This project theme builds upon my 20 years of studying the relationship between war and media as an ecology.

My work on ecologies draws upon an established tradition in media studies of ‘media ecologies’. Elements of this work can be found in the work of Mumford (2010), Ellul (1973), Innis (1986) and Postman (1970). However, it is in Marshall McLuhan’s (1964) work that we find the constellation of ideas that form the basis for a theory of media ecology.
These include an emphasis upon technological form; a discussion of media as both natural, organic extensions and as evolving life-forms; an interest in their specific properties and creation of sensory balances; and a discussion of the dominant media’s creation of an invisible, surrounding ‘environment’.

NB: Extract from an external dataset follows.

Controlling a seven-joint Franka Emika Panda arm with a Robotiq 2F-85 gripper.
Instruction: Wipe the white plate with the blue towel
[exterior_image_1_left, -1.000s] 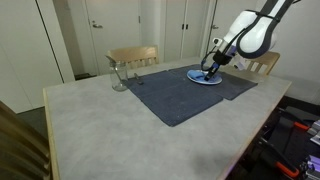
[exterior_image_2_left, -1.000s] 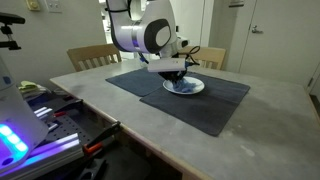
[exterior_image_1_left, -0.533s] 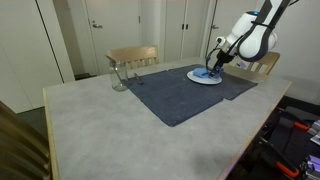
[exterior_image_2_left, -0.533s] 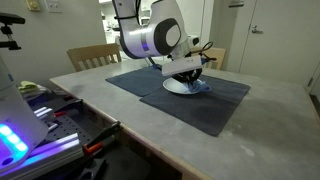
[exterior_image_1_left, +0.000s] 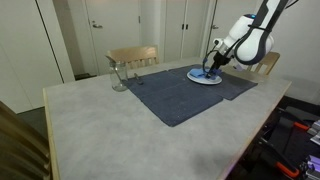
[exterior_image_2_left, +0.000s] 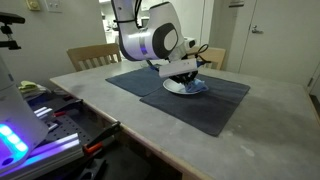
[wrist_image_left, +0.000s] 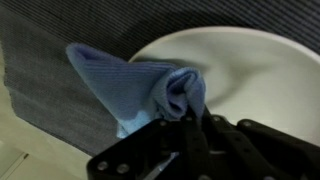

War has always been an ecology, forged through a complex set of relationships with technology and perception as part of a balanced environment. For instance Ford and I in Radical War define a ‘new war ecology’ as the rapid emergence of a hyperconnected environment in which datafication implodes the traditionally discernible separation between actors, representations and acts of war.
Today this interconnected whole of war has not only been disrupted but displaced by a new ecology of war, a drone ecology in which drones and AI have seized and imploded the battlefield, wrenching it from its former forms and experience of control, perception, and speed.
One way to illuminate this revolution is through the theory of ecology. As Merrin (2021) argues:
Ecological theory includes the concept of the ‘trophic cascade’, understood as the knock-on effect of changes in the food-web of one trophic level. So, for example, the loss of wolves might allow a deer population to grow, impacting on the plants they eat and hence also on species dependent on those plants. With each ecological system being carefully-balanced and formed through a complex web of interconnections and dependencies, then any change to key species can potentially cause an ‘extinction cascade’ — a series of secondary or subsidiary extinctions impacting the whole network.
Today’s extinction cascade is war itself. With the meeting and merger of drone technology with artificial intelligence, this is not simply some kind of symbiosis, extension or augmentation, but rather a substitution of the technologies of war and perception.